Un président bien peu sarkozyste au Sénat

France L’UMP Gérard Larcher, élu, avait déjà présidé la Chambre haute de 2008 à 2011

Le décompte des suffrages le plus important n’est pas toujours celui qu’on pense. Mercredi, le sénateur UMP des Yvelines Gérard Larcher a remporté la présidence du Sénat avec 194 voix sur 337 (la Chambre haute compte 348 élus), retrouvant un siège qu’il avait déjà occupé de 2008 à 2011, avant la victoire inédite de la gauche. Mais pour tous les observateurs, sa vraie victoire avait été obtenue la veille, face à l’ancien premier ministre Jean-Pierre Raffarin, autre candidat de l’UMP au perchoir sénatorial.

Ce dernier, ouvertement favorable au retour en politique de Nicolas Sarkozy, a été terrassé, n’obtenant que 56 voix contre 80 à son rival, redevenu second personnage de l’Etat. Plus intéressant encore à deux mois de la désignation du président de l’UMP fin novembre: ­Gérard Larcher est considéré, lui, comme un soutien de François Fillon face à l’ex-chef de l’Etat.

François Fillon, actuel coprésident de l’UMP par intérim avec Alain Juppé et premier ministre durant les cinq ans du quinquennat Sarkozy, a d’ailleurs hier réitéré son intention de se porter «de toute façon» candidat à la présidentielle de 2017. Une manière d’évacuer les soupçons sur son possible ralliement, in extremis, à l’ancien maire de Neuilly avec lequel il doit s’entretenir ce jeudi de la situation de leur parti, englué dans l’affaire Bygmalion, du nom de la société de communication soupçonnée d’avoir fait près de 10 millions d’euros de fausses factures pour justifier les excès de dépenses de la campagne perdue de Nicolas Sarkozy, en 2012.

Avantage Fillon

Trois anciens dirigeants de la société ont été mis en examen hier. L’un d’eux aurait, selon son avocat, «confirmé devant les enquêteurs qu’il y a eu un dispositif qui a été mis en place aux termes duquel l’UMP prenait en charge de façon irrégulière des frais de campagne».
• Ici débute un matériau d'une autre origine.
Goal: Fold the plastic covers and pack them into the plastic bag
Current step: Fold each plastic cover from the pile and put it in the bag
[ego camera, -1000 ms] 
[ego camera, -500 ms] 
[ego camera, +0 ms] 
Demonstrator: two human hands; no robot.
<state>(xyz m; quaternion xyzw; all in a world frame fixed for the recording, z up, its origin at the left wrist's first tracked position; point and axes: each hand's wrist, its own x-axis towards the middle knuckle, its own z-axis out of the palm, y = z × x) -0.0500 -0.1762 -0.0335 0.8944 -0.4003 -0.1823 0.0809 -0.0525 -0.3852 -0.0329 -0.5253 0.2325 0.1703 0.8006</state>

«L’élection de Larcher à la présidence du Sénat tombe pile pour Fillon, car les sénateurs UMP sont réputés pour leur indépendance et ils sont enracinés localement. Si les militants hésitent, ils peuvent peser lourd», juge un proche du président socialiste sortant, Jean-Pierre Bel. Autre test: le choix, ce jeudi, du président du groupe UMP au Sénat, car deux hommes s’affrontent: l’ultra-sarkozyste Roger Karoutchi et l’ancien ministre Gérard Longuet, qui s’est dit récemment «séduit par les idées libérales» de… François Fillon.